This is a ngram model to predict the next word in English text based on some history words. To understand fully how it works, read the report in main.html. To see a working POC web app, go to https://dmitrytoda.shinyapps.io/SwiftPredict/
All the code comes as separate helper functions, one per file, that are described below.

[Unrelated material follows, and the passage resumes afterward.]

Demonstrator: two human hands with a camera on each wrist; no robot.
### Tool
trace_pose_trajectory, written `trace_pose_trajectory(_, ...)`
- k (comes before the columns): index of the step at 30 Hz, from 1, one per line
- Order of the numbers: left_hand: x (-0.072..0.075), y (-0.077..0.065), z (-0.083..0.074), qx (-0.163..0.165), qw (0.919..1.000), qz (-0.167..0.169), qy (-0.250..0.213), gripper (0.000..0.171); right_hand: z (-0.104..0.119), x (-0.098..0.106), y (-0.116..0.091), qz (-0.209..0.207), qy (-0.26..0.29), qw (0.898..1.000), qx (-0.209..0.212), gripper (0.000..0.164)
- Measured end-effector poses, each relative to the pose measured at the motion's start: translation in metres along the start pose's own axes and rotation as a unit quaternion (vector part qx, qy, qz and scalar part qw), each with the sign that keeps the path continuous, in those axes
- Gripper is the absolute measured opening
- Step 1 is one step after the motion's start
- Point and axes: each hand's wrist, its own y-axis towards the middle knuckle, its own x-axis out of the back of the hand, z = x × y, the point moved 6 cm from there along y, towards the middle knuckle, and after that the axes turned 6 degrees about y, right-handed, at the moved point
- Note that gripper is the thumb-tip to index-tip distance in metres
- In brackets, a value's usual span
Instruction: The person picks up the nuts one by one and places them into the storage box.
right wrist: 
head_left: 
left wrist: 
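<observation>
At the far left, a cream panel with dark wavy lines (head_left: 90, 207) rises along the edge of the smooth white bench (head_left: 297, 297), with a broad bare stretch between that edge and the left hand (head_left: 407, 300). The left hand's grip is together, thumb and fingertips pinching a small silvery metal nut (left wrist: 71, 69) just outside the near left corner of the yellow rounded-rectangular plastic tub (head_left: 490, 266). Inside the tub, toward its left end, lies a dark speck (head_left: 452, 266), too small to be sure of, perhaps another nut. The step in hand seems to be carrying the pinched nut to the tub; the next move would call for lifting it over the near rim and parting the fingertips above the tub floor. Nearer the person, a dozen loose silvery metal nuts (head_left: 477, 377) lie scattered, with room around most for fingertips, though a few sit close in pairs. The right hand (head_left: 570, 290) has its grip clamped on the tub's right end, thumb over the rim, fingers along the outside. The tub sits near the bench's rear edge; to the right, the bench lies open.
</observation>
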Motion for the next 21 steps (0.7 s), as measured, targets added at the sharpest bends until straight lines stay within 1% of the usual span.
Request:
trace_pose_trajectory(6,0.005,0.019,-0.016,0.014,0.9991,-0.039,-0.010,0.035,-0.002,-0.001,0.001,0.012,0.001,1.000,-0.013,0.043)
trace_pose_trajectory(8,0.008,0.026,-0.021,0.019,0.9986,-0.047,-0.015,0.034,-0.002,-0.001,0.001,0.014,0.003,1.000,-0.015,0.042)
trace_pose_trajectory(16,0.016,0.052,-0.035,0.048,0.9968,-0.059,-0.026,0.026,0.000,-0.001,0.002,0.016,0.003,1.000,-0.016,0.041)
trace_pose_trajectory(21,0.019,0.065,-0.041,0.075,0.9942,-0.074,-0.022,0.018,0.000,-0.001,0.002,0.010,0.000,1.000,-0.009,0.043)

These functions are needed to build the model from data set:
-
createSample()
randomly chooses some lines from an input text file to create a smaller size sample for exploratory analysis -
file2sentences()
reads text from file(s) and returns aquanteda::corpus
object split into one-sentece documents -
str2tokens()
splits each (one-sentece) text into tokens (words) with the following preprocessing:- remove puncuation - remove special symbols - remove numbers - remove URLs - remove tokens that contain no letters - remove tokens that contain non-English characters
-
nFreq()
builds a ngram frequency table for a givenquanteda::tokens
object (that is, calculates how many times every given ngram is observed) -
removeOOD()
receives a ngram frequency table, replaces out-of-dictionary words with a special "" token and recalculates frequencies by collapsing equivalent ngrams -
keep3()
keeps only top-3 predictions for each possible history and replaces integer ngram frequencies with factor prediction ranks (1, 2, 3)
Once you have a prepared model, only two functions are needed to use it:
combined_predict()
makes predictions based on some history, a ngram model and a dictonarymy_cond()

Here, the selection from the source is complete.